After a ride to the next town in a belching Mercedes Diesel Truck, I managed to convince the guy in the train station ticket window that I only wanted a one-way trip to Copenhagen. At least I think I only paid for a one way trip. Since I only spoke and could understand the most rudimentary Danish. I would point and gesticulate at what I thought was the train schedule. It could have been the breakfast menu; for all I know I ordered a bowl of Sugar Pops. It did quite a dance, and it did, after all, get me to my destination.

Copenhagen, I moved in a whirl. I walked passed Kierkegaard’s house. I imagined him pacing frantically the night with lights a blazing thinking about Regina. I smiled at each person on the street, convinced that I knew them intimately. I rubbed polsers, thin red skin hot dogs with a gray interior, in yellow mustard and red ketchup smeared on wax paper. Downed them in big gulps as I walked down to Nyhavn. Tivoli bright in old world amusement.Yes, even the little mermaid chaste and naked in the water. I walked and walked for days. And then I took the overnight Ferry from Copenhagen to Aalborg. I couldn’t afford a sleeping cabin so I found a seat in the cafeteria. Read, drank coffee, listened to the buzz of a familiar yet incomprehensible language. The ship traveled in a dense fog and I gave in to it. Got into that twilight world between sleep and waking that can only come when you are traveling.
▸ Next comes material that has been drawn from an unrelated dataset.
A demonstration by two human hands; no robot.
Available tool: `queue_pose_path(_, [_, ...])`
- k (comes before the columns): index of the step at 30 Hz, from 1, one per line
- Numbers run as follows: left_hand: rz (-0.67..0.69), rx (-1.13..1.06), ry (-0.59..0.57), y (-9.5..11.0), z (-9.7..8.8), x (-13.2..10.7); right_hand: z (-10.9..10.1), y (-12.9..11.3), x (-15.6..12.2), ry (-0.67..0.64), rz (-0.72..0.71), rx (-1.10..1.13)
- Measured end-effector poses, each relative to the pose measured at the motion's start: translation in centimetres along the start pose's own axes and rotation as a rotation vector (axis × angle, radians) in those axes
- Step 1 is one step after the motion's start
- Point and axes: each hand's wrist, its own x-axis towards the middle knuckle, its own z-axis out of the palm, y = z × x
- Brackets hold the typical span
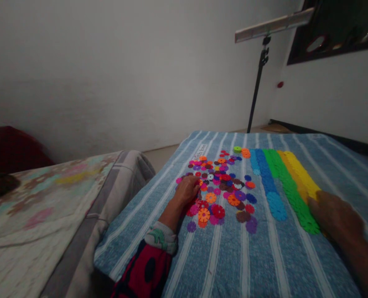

A fog horn, honest to God! Bellowing like the creature in the Beast from 20,000 Fathoms (yes it was from a Bradbury story called The Fog), sounds out into that good Oresund night. And somehow I arouse myself from the demi-slumber that engulfed me and I know that we are passing the Island of Hven, and the vestiges of Uraniborg, where Tycho and his crew labored on clear nights plotting accurate paths in the heaven, collecting monumental bits of astronomical information. Kepler, good assistant, eventually used the data to come up with his elliptical approach to the course of the planets. Tycho, Mr. Brahe, communing with the celestial orbs, face worn like the specter from the attic of the observatory, and his naked eye crew of regulars on that wet island, writing and observing and calculating. And me passing in the shroud of fog out to sea on my way to Aalborg. In the morning we docked to clear skies and I road the train north.